§ WHAT YOU ARE ASKED TO DO:
Sort through the material below and copy each line with "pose".

§ DATA:
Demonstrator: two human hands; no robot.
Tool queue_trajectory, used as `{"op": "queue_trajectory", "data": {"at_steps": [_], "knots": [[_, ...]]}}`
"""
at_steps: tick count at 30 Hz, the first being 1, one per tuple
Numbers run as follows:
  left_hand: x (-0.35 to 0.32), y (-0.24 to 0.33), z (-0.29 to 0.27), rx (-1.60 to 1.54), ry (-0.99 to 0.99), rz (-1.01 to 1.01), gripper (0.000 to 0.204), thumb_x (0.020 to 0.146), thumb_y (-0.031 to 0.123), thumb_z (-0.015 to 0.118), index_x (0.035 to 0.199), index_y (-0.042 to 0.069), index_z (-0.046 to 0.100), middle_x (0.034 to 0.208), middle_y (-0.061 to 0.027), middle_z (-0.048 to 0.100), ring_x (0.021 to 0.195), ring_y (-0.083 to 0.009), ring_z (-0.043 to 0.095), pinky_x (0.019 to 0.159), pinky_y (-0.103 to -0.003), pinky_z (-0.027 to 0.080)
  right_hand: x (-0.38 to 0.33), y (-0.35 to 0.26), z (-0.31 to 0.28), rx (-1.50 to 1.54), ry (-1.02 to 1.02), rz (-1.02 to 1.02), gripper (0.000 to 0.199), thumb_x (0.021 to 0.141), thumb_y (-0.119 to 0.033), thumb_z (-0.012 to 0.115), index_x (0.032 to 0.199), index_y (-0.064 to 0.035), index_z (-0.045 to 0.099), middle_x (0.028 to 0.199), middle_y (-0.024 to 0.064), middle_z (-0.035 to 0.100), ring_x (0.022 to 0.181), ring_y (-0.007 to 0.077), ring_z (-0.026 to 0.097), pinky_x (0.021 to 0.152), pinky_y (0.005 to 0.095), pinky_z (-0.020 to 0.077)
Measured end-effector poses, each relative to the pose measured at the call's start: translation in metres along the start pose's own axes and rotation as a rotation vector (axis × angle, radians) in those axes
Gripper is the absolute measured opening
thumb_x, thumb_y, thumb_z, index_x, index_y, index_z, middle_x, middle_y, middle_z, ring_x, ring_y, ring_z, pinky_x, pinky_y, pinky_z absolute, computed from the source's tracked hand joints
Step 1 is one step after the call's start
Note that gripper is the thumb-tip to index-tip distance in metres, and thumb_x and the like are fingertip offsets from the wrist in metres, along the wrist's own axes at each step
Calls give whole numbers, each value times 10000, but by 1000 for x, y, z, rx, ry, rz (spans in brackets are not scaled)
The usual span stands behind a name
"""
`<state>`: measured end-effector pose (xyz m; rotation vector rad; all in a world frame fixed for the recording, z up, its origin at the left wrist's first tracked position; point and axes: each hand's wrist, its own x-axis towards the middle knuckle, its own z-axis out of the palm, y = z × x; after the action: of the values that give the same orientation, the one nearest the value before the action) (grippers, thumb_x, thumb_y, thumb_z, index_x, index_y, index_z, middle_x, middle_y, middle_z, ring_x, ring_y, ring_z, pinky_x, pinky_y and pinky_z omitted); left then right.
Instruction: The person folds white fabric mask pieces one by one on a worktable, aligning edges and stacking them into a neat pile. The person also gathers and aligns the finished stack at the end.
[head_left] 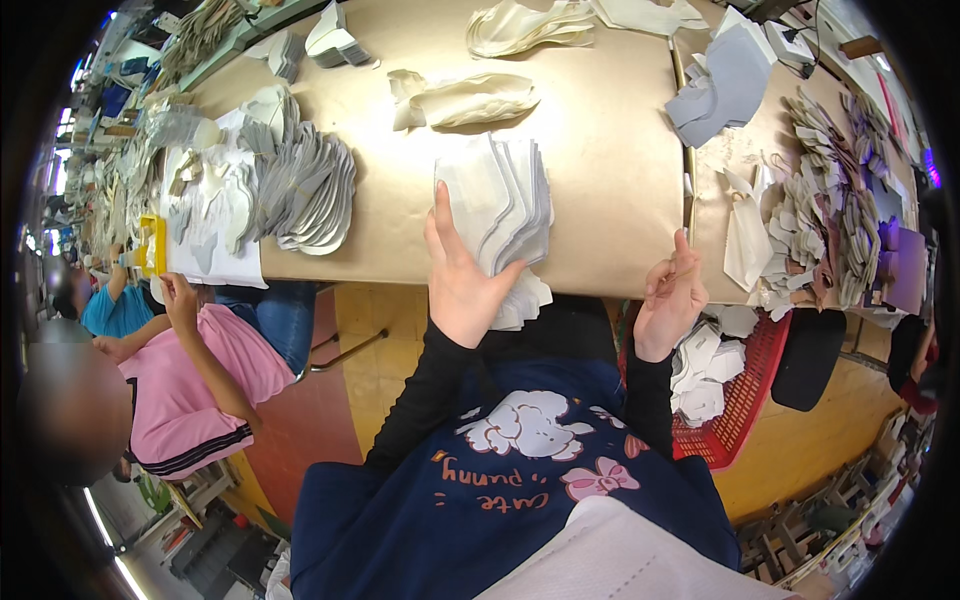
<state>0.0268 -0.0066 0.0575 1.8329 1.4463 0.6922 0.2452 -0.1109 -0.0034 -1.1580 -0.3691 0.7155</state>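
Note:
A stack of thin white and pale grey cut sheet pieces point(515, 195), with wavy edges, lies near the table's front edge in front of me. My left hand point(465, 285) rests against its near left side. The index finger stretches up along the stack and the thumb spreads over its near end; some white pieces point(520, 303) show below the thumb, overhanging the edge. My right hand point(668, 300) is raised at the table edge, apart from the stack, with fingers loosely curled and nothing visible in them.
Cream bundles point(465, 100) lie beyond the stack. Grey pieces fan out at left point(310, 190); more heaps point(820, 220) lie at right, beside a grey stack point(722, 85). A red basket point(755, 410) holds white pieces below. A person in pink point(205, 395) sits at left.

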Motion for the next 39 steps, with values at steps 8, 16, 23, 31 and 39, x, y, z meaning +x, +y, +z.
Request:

§ EXERCISE RESULT:
Measured end-effector poses, each relative to the pose measured at the call's start: translation in metres along the start pose's own axes and rotation as a rotation vector (axis × angle, radians) in those axes
`<state>`: measured end-effector pose (xyz m; rotation vector rad; all in a world frame fixed for the recording, z up, its origin at the left wrist's first tracked position; point and axes: each hand's wrist, its own x-axis towards the middle knuckle, its own z-axis out of the palm, y = z × x; after the action: of the values that give the same orientation, the one nearest the value before the action) (grippers, thumb_x, thumb_y, thumb_z, index_x, index_y, index_z, middle_x, middle_y, middle_z, ring_x, ring_y, ring_z, pinky_x, pinky_y and pinky_z omitted); left then right.

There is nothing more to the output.